Ligurian cuisine operates on a philosophy of maximum flavor from minimal ingredients — the result of a long coastal history in which maritime commerce made exotic spices available but the rocky, narrow terraces of the Ligurian Apennines limited what could actually be grown. The local response was to develop extraordinary technique with what was available: basil (tender, small-leaved, DOP-protected Genovese basil that grows only in the microclimate of the Ligurian coast), the fruity, low-acid olive oil pressed from Taggiasca olives on terraced hillsides, anchovies salt-cured in the tiny fishing village of Monterosso, and Pecorino and Parmigiano for the cheese element in pesto.
The visitor error in Genoa is treating it as a transit point between the French Riviera and Cinque Terre. The people who do this miss one of Italy's most distinctive and underrated food cities. The caruggi in the evening, when the focaccia bakeries have been open since before dawn and the farinata stands are pulling the last trays from the wood-fired ovens, is where Italian street food culture operates at its most ancient and most alive.

10 Must-Try Dishes in Genoa
1. Pesto alla Genovese
Pesto alla Genovese is not the green paste in supermarket jars. The genuine article — made in a marble mortar (mortaio) with a wooden pestle, from DOP-protected Genovese basil, Ligurian extra-virgin olive oil, Parmigiano Reggiano, Pecorino Sardo, pine nuts, garlic, and coarse salt — is a sauce of entirely different character from any commercial version. The mortar-and-pestle method crushes rather than cuts the basil leaves, releasing aromatic oils without the heat oxidation that a food processor's blades cause, preserving the bright green color and the full, floral basil fragrance for hours after preparation.

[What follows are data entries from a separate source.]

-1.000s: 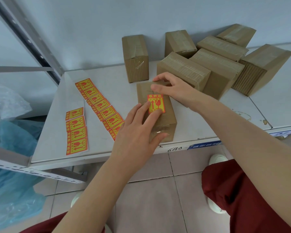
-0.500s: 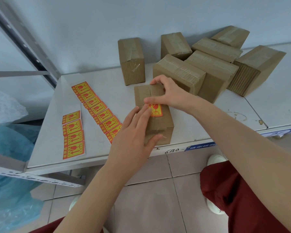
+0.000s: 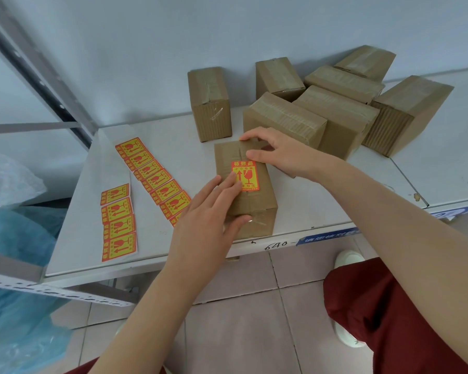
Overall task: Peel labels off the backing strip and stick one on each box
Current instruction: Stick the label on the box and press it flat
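A box (image 3: 265, 195) lies at the centre of the frame near the table's (image 3: 322, 201) front edge, taped shut, contents hidden. A label (image 3: 247, 175) is stuck on its top. The left hand (image 3: 206, 220) lies flat, with straight fingers pressing the label's left edge and the thumb against the box's near end. The right hand (image 3: 278, 152) holds the box's far end with bent fingers. Left of centre lie a long label strip (image 3: 152, 171) and a short strip (image 3: 118, 222). Other boxes (image 3: 335, 109), all sealed, crowd the upper right.

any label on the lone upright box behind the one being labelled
No, the lone upright box shows plain brown faces, no sticker.
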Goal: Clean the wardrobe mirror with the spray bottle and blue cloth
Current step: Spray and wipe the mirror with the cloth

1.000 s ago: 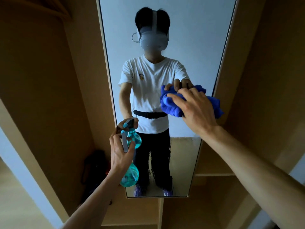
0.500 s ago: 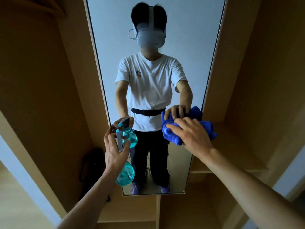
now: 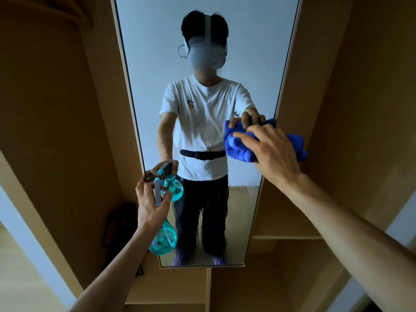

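Mirror (image 3: 146, 52): a tall, narrow panel set in the wardrobe (image 3: 67, 109), with wooden walls on both sides.

Your right hand (image 3: 273, 154) lies over the bunched blue cloth (image 3: 238, 147). The fingers are spread and curled over the wad, holding it against the glass at the mirror's right edge, about halfway up. Part of the cloth hangs past the edge onto the wood.

Your left hand (image 3: 150, 206) grasps the spray bottle (image 3: 163, 242) by its neck, fingers wrapped round it. The grey trigger head stands above the grip and the teal body hangs below the wrist. The bottle sits low and in front of the mirror's left edge. Whether its nozzle touches the glass cannot be told. Your two hands are well apart.

Droplets and a rippled reflection show on the lower part of the glass.

A dark bag (image 3: 119, 226) rests low in the left compartment, beside your left forearm. A shelf (image 3: 286, 233) runs to the right of the mirror's lower part.
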`<state>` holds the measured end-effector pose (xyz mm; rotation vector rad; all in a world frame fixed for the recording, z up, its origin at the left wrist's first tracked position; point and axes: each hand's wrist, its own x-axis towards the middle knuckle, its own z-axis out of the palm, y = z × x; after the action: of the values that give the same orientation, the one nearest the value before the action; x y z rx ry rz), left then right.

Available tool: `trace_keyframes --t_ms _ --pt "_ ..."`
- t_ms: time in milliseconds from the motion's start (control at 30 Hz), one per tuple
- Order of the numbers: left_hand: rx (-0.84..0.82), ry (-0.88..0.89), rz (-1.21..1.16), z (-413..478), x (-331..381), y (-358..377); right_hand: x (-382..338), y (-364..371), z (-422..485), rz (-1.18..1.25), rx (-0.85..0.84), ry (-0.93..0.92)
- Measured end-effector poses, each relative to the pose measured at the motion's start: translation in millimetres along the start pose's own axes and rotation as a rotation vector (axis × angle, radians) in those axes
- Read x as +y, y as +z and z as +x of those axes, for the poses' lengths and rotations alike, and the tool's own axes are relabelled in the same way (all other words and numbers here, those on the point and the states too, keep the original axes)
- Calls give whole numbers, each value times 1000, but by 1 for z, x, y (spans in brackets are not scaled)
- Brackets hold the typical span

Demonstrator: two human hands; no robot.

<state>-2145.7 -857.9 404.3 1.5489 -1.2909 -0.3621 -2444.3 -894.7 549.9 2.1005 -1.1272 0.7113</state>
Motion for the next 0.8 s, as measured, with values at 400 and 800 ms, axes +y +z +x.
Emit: trace_keyframes --t_ms 400,800 --pt "26 -3 -7 -3 -1 10 -18 70 -89 108 -83 -27" --pt "59 9 -22 -5 1 -2 -34 63 -97 382 -80 470"
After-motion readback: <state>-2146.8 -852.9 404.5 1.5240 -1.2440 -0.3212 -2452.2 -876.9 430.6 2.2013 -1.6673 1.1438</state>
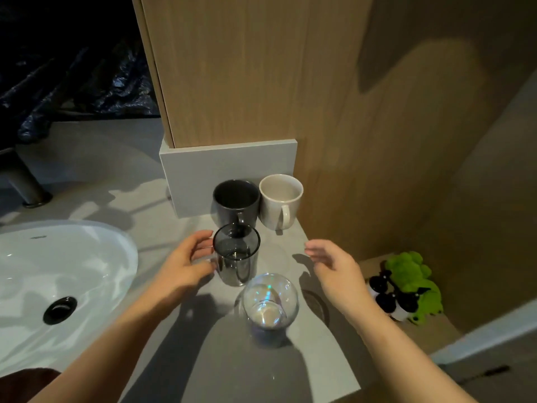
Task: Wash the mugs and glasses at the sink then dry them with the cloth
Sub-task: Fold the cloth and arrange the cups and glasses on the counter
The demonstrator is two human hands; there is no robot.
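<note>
My left hand [189, 263] is cupped against the smoky dark glass [236, 254], thumb tip at its wall and fingers loosely curved by the rim, not yet closed round it. My right hand [334, 266] hovers relaxed and holds nothing.

A clear shimmering glass [270, 303] stands on the surface [151, 216] between my wrists. A dark mug [236, 202] and a white mug [280, 200] stand side by side just beyond my fingertips. The sink [87, 257] is to the left of my left hand.

I judge both glasses thin, light, breakable and slippery once wet, so I would wrap the mid-wall, not pinch the rim. The mugs look heavier and sturdier, with handles turned towards me. I see no labels on them. A small mark on the sink rim is too small to read.
</note>
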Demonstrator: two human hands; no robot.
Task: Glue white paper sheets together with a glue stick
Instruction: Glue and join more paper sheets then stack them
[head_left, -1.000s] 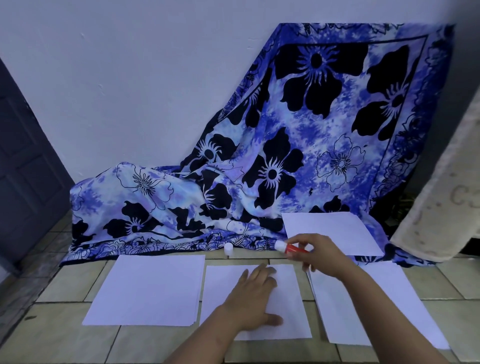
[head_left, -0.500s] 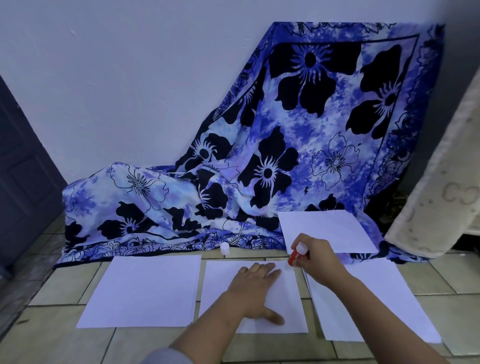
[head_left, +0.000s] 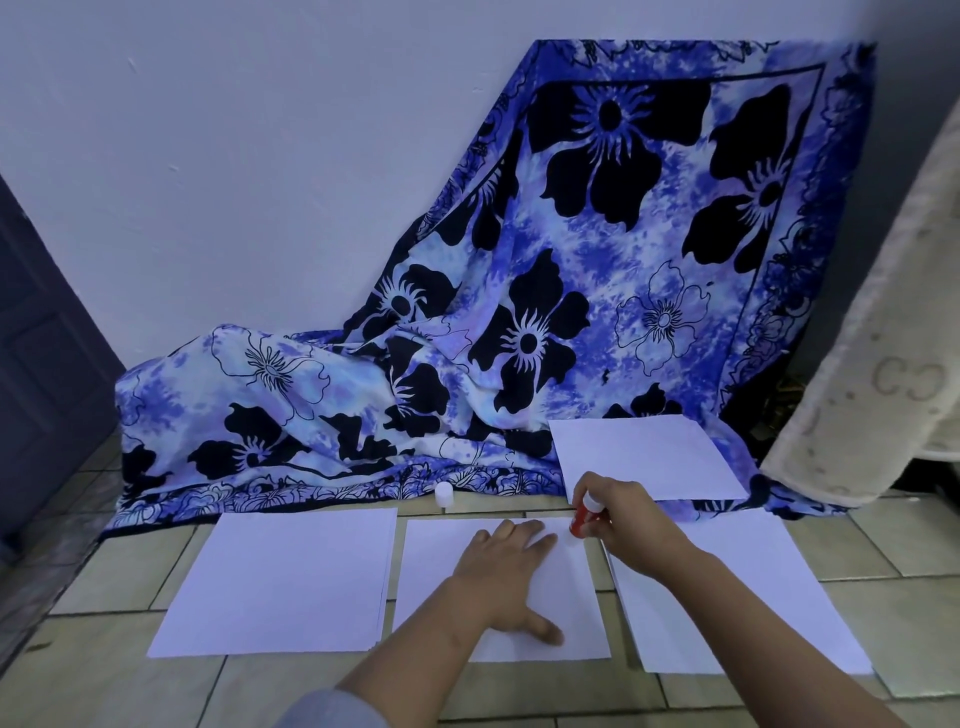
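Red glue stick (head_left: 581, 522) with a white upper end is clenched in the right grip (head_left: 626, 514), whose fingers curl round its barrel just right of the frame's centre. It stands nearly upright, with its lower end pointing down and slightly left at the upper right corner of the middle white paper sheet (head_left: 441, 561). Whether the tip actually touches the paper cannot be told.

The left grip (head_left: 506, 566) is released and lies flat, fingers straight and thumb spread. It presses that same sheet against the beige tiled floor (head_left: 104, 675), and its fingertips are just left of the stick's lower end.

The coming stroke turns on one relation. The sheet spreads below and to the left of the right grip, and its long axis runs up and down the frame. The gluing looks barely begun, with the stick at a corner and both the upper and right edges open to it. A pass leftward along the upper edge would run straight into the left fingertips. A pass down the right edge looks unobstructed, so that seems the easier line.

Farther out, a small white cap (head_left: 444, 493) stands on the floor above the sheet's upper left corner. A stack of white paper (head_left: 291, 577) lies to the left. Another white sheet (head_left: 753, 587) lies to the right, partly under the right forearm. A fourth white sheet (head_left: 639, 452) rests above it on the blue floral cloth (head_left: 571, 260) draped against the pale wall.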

The specific basil matters profoundly. Genovese DOP basil is grown in the microclimate between Pra and Voltri on the western Ligurian coast, where sea air, particular soil composition, and specific temperature ranges produce leaves that are smaller, more tender, and more intensely aromatic than generic sweet basil. These leaves have almost no anise note — the characteristic flavor is floral and green rather than spicy. Using these leaves in a good mortar with quality oil and cheese produces something that experienced Italian food people describe as transcendent. It is not an exaggeration.
The best place to eat pesto alla Genovese in Genoa is at Trattoria da Maria on Vico Testadoro in the heart of the caruggi — a legendary local institution that has been serving workers, students, and serious eaters at communal tables since 1951. The pesto is made by hand daily and served over trofie (the traditional Ligurian pasta) with green beans and potato in the canonical preparation called trofie al pesto. The restaurant has no frills and does not accommodate dietary restrictions — it offers what it offers, and what it offers is among the best Italian cooking you will ever eat.
Trofie al pesto at Trattoria da Maria costs €9 to €11 for a generous plate. At other Genoa restaurants, the price ranges from €10 to €18 depending on positioning. The minimum quality threshold for pesto worth eating: it must be freshly made (not jarred or reconstituted), visibly bright green, and you should smell the basil before the fork reaches your mouth. If the pesto is dark green-grey, it has oxidized and was made too long ago. Do not eat it.
2. Focaccia Genovese
Genovese focaccia — la focaccia — is what bread would be if bread had achieved its full potential. This is not the airy, herb-scattered flatbread sold in international bakeries. It is a specific product made from a particular dough formula, stretched over an olive oil-coated pan until it is one centimeter thick, dimpled aggressively with fingers (creating the characteristic indentations that collect the brine water and olive oil pooled over the surface), and baked at high temperature until the exterior is golden and slightly crispy while the interior remains yielding, chewy, and saturated with olive oil. The surface salt is significant. The olive oil is abundant.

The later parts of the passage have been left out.